▸ HOW TO COMPLETE THIS TASK: Type the data below again exactly. Omit all pictures.

▸ INFORMATION SHOWN:
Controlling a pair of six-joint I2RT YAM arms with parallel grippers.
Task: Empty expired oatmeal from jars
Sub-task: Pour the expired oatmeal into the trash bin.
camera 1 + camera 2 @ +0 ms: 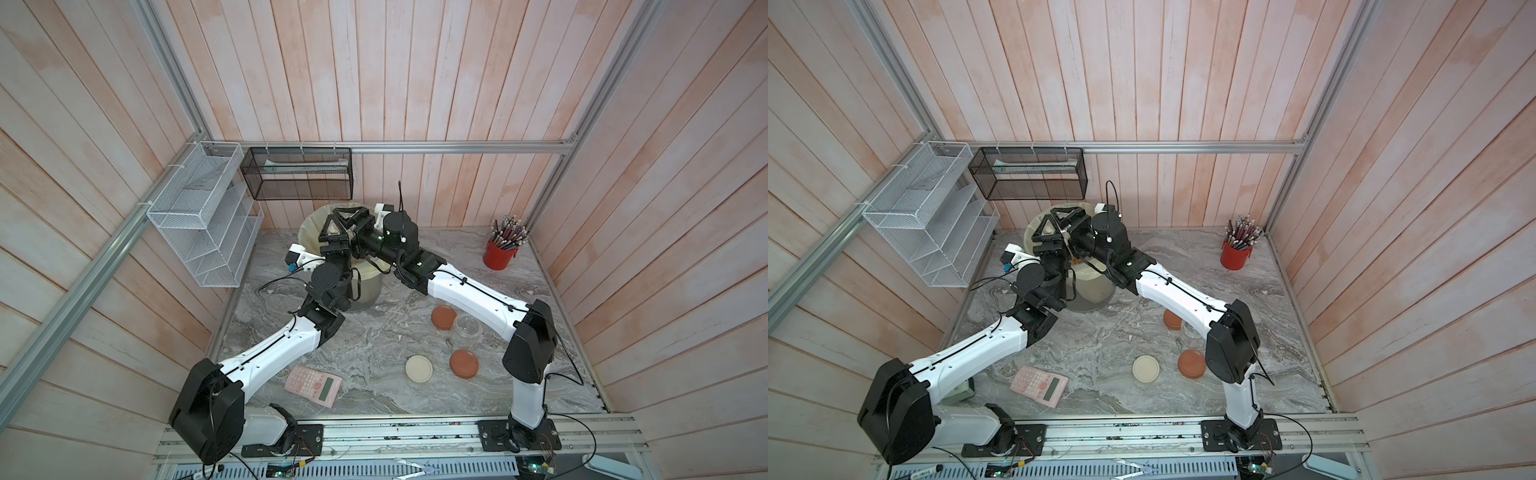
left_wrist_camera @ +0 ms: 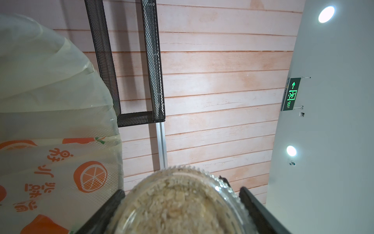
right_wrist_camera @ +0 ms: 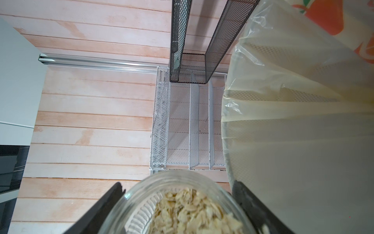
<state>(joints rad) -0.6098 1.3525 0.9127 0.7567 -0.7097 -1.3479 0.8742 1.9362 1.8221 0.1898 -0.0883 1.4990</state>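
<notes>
Nearest, at lower centre of both top views, a pink calculator (image 1: 313,385) lay on the marble tabletop (image 1: 365,332), w/ a cream lid (image 1: 419,368) and an orange lid (image 1: 464,363) to its right in the frame. Just beyond, right of centre, a second orange lid (image 1: 443,318) sat just beside an empty jar (image 1: 468,326), which stood upright and clear.

Farther back, at mid-frame, both arms met above the grey bin (image 1: 368,291) and its cream, orange-print liner (image 2: 60,101). Per the left wrist cam, the left gripper (image 2: 181,192) was clamped on the sides of the left-held jar (image 2: 222,186), packed w/ pale oatmeal (image 2: 172,202). Per the right wrist cam, the right gripper (image 3: 178,185) pinched the right-held jar (image 3: 137,202), w/ loose oat flakes (image 3: 192,210) inside. Both jars hung close by the liner's rim. Whether any grains were falling couldn't be made out.

Farthest off, a red pencil cup (image 1: 498,253) stood at the tabletop's back right corner. A black mesh basket (image 1: 297,174) hung on the rear wall above the bin, and a white wire rack (image 1: 203,216) was on the wall at the frame's left.
</notes>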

▸ RESPONSE AREA:
Controlling a pair of six-joint I2RT YAM arms with parallel grippers.
Task: Empty expired oatmeal from jars
Sub-task: Pour the expired oatmeal into the trash bin.
camera 1 + camera 2 @ +0 ms: 
left_wrist_camera @ +0 ms: 
right_wrist_camera @ +0 ms: 
<state>(joints rad) -0.6098 1.3525 0.9127 0.7567 -0.7097 -1.3479 0.8742 1.9362 1.8221 0.1898 -0.0883 1.4990</state>
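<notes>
Nearest, at lower centre of both top views, a pink calculator (image 1: 313,385) lay on the marble tabletop (image 1: 365,332), w/ a cream lid (image 1: 419,368) and an orange lid (image 1: 464,363) to its right in the frame. Just beyond, right of centre, a second orange lid (image 1: 443,318) sat just beside an empty jar (image 1: 468,326), which stood upright and clear.

Farther back, at mid-frame, both arms met above the grey bin (image 1: 368,291) and its cream, orange-print liner (image 2: 60,101). Per the left wrist cam, the left gripper (image 2: 181,192) was clamped on the sides of the left-held jar (image 2: 222,186), packed w/ pale oatmeal (image 2: 172,202). Per the right wrist cam, the right gripper (image 3: 178,185) pinched the right-held jar (image 3: 137,202), w/ loose oat flakes (image 3: 192,210) inside. Both jars hung close by the liner's rim. Whether any grains were falling couldn't be made out.

Farthest off, a red pencil cup (image 1: 498,253) stood at the tabletop's back right corner. A black mesh basket (image 1: 297,174) hung on the rear wall above the bin, and a white wire rack (image 1: 203,216) was on the wall at the frame's left.
</notes>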

Nothing remains to be added to the answer.